Terminiamo questa cronaca con un doc presentato a #VENEZIA77 FUORI CONCORSO – NON FICTION che ci presenta il genio italiano Felliniano invidiatoci da tutti dal punto di vista di chi ha scommesso su di lui: Giuseppe Amato. Si tratta di LA VERITÀ SU LA DOLCE VITA di GIUSEPPE PEDERSOLI Italia Siamo nel 1958 quando Federico Fellini attraversa un periodo professionale complicato. Ha già vinto due Oscar per La strada e Le notti di Cabiria, ma nessuno vuole produrre il suo nuovo progetto: una storia intitolata La dolce vita. Soltanto Giuseppe Amato, già produttore di capolavori come Umberto D., Francesco Giullare di Dio, Don Camillo, comprende la straordinarietà del soggetto. Amato sembra l’unico a capire che quello che ha tra le mani è un capolavoro.
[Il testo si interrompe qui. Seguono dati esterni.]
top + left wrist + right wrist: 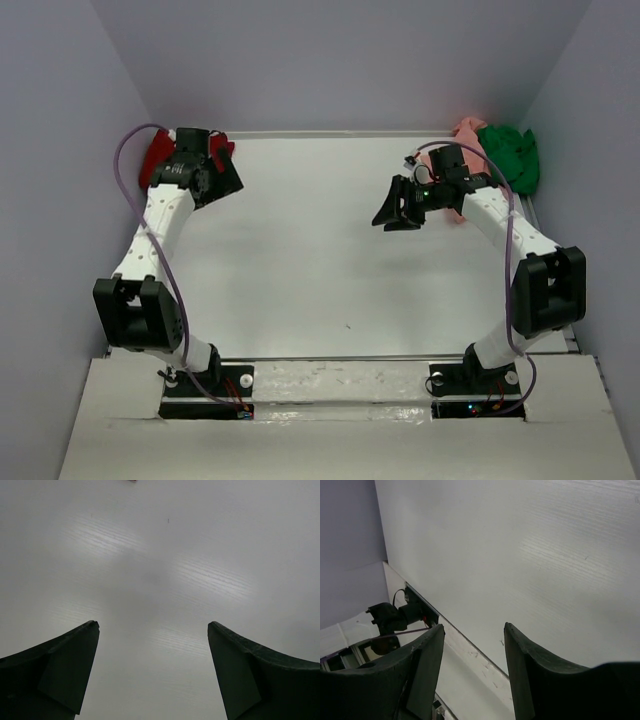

Peppino Amato grande amante del cinema del dopoguerra ha un chiodo fisso: vuole produrre la Dolce Vita. Ma prima di tutto c’è da superare un ostacolo: i diritti detenuti da Dino De Laurentis. Ci riesce barattando la produzione di un altro film capolavoro: La Grande Guerra!
Il doc si basa sul rapporto epistolare quotidiano tra Felllini e Rizzoli e Amato dove man mano le spese correvano e divenivano insostenibili. La narrzione è condotta da Mario Sesti con musiche di Nino Rota. Insomma un doc imperdibile per i cinefili.
La nostra avventura veneziana termina con due pellicole passate nelle szioni collaterali. La prima alla 17ma Giornate degli AUTORI. Si tratta di MA MA HE QI TIAN DE SHI JIAN (MAMA) di Li Dongmei – opera prima Cina, che ci racconta con toni bucolici i ricordi della dodicenne e la memoria della sua estate al villaggio – Mama racconta sette giorni in un villaggio della Cina rurale degli anni Novanta. Non mancano certo le gioie per le nascite, ma anche il dolore per le perdite: fanno parte della vita. Invece dalla 35 Settimana Internazionale della Critica sic arriva un racconto dai toni tragici nella tradizione del suo curatore Giona Nazzaro. Si tratta di 50 OR TWO WHALES MEET AT THE BEACHdi Jorge Cuchí. Messico, 122’ – film nerissimo e follemente lirico è la storia d’amore di due adolescenti con tendenze suicide che decidono di giocare insieme finché morte non li separi.